§ **DIRECTIONS**:
Please copy out the entries below exactly, beginning with the line that contains "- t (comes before" and ending with the line that contains "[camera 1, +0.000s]", and include nothing outside that span.

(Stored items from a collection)

▼

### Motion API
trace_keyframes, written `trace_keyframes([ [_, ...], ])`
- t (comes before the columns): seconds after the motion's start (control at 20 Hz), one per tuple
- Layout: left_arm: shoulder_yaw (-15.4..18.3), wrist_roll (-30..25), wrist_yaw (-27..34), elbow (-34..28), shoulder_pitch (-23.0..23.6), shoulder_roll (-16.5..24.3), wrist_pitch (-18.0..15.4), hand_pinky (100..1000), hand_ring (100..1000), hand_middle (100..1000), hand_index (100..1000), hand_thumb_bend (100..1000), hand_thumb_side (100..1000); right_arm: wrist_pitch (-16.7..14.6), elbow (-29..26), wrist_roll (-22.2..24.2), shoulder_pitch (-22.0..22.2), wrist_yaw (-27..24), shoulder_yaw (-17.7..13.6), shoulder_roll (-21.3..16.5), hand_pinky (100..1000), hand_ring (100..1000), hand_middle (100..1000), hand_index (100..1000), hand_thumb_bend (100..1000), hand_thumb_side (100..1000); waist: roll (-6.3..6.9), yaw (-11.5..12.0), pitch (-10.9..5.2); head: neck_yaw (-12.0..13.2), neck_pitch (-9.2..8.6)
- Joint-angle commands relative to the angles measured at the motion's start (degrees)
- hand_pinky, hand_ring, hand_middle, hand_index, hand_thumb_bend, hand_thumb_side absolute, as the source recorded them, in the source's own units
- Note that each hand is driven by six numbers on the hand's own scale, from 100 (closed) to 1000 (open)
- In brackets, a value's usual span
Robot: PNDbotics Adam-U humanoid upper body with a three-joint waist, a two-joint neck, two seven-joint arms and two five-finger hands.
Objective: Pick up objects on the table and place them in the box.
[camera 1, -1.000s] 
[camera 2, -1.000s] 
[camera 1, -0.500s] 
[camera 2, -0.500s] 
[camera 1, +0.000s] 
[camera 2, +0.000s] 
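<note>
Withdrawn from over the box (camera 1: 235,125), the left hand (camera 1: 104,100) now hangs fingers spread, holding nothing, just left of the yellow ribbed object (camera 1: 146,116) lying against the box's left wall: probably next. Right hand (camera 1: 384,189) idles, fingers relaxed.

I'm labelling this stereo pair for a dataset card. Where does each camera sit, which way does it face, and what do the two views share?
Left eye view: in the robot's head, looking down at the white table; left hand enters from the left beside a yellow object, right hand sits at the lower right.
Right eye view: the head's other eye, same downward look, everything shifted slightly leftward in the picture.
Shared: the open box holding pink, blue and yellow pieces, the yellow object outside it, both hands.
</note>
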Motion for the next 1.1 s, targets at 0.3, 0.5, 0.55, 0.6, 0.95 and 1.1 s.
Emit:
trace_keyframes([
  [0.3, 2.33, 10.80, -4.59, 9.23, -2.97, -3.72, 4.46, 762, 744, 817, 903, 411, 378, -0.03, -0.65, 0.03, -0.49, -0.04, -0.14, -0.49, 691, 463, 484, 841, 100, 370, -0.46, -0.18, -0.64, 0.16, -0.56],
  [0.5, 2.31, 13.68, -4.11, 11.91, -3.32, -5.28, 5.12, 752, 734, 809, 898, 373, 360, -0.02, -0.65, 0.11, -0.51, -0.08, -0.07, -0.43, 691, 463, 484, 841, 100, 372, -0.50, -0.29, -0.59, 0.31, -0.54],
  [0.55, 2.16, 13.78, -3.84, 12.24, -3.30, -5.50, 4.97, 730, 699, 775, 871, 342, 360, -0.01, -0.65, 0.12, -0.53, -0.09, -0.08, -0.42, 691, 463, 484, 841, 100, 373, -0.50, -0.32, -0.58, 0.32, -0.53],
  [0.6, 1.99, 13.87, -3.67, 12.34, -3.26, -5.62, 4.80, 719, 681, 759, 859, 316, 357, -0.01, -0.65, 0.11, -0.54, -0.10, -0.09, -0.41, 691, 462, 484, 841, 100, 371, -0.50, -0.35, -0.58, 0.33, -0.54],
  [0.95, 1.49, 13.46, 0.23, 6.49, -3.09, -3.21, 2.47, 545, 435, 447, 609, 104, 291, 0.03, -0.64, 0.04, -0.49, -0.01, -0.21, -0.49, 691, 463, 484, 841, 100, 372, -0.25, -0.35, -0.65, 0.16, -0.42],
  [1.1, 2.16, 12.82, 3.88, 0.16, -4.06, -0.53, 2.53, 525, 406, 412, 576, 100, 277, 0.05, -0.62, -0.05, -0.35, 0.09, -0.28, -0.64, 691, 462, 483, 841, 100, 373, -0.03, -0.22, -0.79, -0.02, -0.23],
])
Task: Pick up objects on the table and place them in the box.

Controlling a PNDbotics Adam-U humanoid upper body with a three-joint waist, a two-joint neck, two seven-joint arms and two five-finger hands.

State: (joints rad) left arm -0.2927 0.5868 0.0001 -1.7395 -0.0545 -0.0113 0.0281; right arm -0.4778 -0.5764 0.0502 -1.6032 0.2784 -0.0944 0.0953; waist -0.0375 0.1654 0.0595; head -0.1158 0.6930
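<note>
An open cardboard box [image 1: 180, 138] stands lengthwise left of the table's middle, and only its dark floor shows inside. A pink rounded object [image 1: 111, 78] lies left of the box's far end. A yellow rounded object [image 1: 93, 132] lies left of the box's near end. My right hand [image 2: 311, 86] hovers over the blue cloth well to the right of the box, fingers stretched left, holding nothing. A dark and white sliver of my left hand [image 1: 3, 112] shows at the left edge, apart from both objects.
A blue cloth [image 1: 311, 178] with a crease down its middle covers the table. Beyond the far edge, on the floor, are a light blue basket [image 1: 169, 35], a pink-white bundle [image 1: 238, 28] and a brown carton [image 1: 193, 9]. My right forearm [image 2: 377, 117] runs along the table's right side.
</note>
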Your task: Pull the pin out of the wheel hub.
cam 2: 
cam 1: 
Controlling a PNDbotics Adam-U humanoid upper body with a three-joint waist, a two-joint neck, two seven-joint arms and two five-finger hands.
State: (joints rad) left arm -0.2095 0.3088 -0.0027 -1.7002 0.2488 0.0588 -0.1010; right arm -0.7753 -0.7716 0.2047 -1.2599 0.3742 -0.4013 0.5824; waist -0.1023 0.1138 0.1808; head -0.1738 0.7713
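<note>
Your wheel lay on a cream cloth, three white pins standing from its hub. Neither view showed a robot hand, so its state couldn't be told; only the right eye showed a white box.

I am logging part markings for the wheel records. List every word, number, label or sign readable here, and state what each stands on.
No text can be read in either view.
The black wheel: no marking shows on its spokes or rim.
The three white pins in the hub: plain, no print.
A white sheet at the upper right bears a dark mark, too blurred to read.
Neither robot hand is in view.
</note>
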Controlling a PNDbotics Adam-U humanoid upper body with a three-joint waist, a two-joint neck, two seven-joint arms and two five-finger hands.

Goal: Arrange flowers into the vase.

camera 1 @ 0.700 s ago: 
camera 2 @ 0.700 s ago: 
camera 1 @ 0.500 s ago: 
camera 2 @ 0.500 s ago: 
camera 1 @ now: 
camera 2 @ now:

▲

§ **REPLY**:
- t (comes before the columns): seconds after the motion's start (control at 20 Hz), one per tuple
- Layout: left_arm: shoulder_yaw (-15.4..18.3), wrist_roll (-30..25), wrist_yaw (-27..34), elbow (-34..28), shoulder_pitch (-23.0..23.6), shoulder_roll (-16.5..24.3), wrist_pitch (-18.0..15.4), hand_pinky (100..1000), hand_ring (100..1000), hand_middle (100..1000), hand_index (100..1000), hand_thumb_bend (100..1000), hand_thumb_side (100..1000); right_arm: wrist_pitch (-16.7..14.6), elbow (-29..26), wrist_roll (-22.2..24.2), shoulder_pitch (-22.0..22.2), wrist_yaw (-27..24), shoulder_yaw (-17.7..13.6), shoulder_roll (-21.3..16.5), hand_pinky (100..1000), hand_ring (100..1000), hand_middle (100..1000), hand_index (100..1000), hand_thumb_bend (100..1000), hand_thumb_side (100..1000); waist: roll (-6.3..6.9), yaw (-11.5..12.0), pitch (-10.9..5.2); head: neck_yaw (-12.0..13.2), neck_pitch (-9.2..8.6)
- Joint-angle commands relative to the angles measured at the motion's start (degrees)
- hand_pinky, hand_ring, hand_middle, hand_index, hand_thumb_bend, hand_thumb_side absolute, as the source recorded them, in the source's own units
- Note that each hand is driven by six numbers on the hand's own scale, from 100 (closed) to 1000 (open)
- In brackets, a value's usual span
Robot: PNDbotics Adam-U humanoid upper body with a three-joint waist, a two-joint neck, two seven-joint arms and two five-finger hands.
Objective: Pick up objects on the table and place them in the box.
[camera 1, -1.000s] 
[camera 2, -1.000s] 
[camera 1, -0.500s] 
[camera 2, -0.500s] 
[camera 1, +0.000s] 

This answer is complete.